Duplexe Tchamba

Personal information
- Full name: Duplexe Tchamba Bangou
- Date of birth: 10 July 1998 (age 28)
- Place of birth: Yaoundé, Cameroon
- Height: 1.91 m (6 ft 3 in)
- Position: Centre-back

Team information
- Current team: Remo
- Number: 18

Youth career
- 2014–2017: TAD Sport Academy
- 2017–2019: Strasbourg

Senior career*
- Years: Team / Apps / (Gls)
- 2017–2021: Strasbourg B / 24 / (0)
- 2019–2021: Strasbourg / 0 / (0)
- 2019–2021: → Strømsgodset (loan) / 30 / (4)
- 2021–2023: SønderjyskE / 26 / (2)
- 2022–2023: → Casa Pia (loan) / 5 / (0)
- 2023–2026: Casa Pia / 42 / (4)
- 2026–: Remo / 21 / (1)

International career^{‡}
- 2017: Cameroon U20 / 3 / (0)
- 2017: Cameroon U23 / 2 / (0)
- 2021–: Cameroon / 3 / (0)

= Duplexe Tchamba =

Cameroonian footballer

Duplexe Tchamba Bangou (born 10 July 1998) is a Cameroonian professional footballer who plays as a centre-back for Campeonato Brasileiro Série A club Remo.

==Professional career==
Tchamba was a product of the TAD Sport Academy in Cameroon, and moved to Strasbourg on 22 March 2017. He made his professional debut for Strasbourg in a 1–0 Coupe de France win over Grenoble Foot 38 on 16 January 2019.

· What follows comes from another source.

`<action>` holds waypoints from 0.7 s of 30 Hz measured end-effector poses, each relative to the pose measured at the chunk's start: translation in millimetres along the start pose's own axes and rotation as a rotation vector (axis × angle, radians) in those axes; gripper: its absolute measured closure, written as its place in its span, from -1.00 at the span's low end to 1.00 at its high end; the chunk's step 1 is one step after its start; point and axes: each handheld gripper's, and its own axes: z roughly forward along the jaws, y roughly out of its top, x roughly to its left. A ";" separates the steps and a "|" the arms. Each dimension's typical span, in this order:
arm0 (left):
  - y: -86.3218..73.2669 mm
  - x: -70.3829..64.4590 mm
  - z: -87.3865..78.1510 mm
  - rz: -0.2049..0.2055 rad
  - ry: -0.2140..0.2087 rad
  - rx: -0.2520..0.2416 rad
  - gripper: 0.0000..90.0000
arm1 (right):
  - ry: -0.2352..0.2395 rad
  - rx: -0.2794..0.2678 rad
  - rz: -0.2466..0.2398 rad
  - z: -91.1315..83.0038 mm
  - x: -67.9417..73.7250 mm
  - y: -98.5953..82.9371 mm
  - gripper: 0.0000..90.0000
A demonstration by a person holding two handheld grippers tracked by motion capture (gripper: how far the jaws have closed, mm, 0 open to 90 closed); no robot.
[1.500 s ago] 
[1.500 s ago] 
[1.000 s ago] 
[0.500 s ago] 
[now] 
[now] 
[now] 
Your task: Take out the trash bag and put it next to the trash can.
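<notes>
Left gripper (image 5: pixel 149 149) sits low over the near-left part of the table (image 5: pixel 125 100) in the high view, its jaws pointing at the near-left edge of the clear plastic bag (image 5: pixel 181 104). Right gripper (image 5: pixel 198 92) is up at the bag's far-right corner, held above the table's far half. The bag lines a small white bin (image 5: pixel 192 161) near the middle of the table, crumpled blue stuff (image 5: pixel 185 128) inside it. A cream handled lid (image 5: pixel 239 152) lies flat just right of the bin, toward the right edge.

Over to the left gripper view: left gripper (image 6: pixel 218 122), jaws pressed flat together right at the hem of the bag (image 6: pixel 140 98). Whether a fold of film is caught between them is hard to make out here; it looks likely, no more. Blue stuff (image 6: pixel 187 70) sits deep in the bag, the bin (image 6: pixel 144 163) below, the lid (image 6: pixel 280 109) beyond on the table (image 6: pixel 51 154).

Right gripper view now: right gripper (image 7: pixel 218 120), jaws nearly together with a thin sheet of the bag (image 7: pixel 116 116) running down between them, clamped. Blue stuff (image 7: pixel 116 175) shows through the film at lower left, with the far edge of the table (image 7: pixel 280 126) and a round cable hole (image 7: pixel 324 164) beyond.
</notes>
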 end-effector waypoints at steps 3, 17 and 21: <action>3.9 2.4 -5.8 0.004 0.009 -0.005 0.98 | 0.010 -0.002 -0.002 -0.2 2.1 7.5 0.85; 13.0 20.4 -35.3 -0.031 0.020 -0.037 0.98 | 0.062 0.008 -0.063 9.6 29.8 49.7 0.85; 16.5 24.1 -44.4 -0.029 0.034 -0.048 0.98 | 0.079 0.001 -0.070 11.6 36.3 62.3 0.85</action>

After a two-year loan spell at Norwegian club Strømsgodset, Tchamba signed a four-year deal with Danish Superliga club SønderjyskE on 2 July 2021. After a season, which for SønderjyskE ended with relegation to the Danish 1st Division, the club confirmed on 1 September 2022, that Tchamba had joined Portuguese club Casa Pia on a season-long loan deal.

On 10 July 2023, SønderjyskE sold Tchamba to Casa Pia.

On March 4, 2026, Clube do Remo officially announced the signing of Cameroonian defender Duplexe Tchamba who was at Casa Pia The player's name has already been published in the CBF's (Brazilian Football Confederation) official bulletin.

==International career==
Tchamba represented Cameroon U20s at the 2017 Africa U-20 Cup of Nations, and the Cameroon U23s in a set of friendlies. He debuted with the senior Cameroon national team in a 1–0 friendly win over Nigeria on 4 June 2021.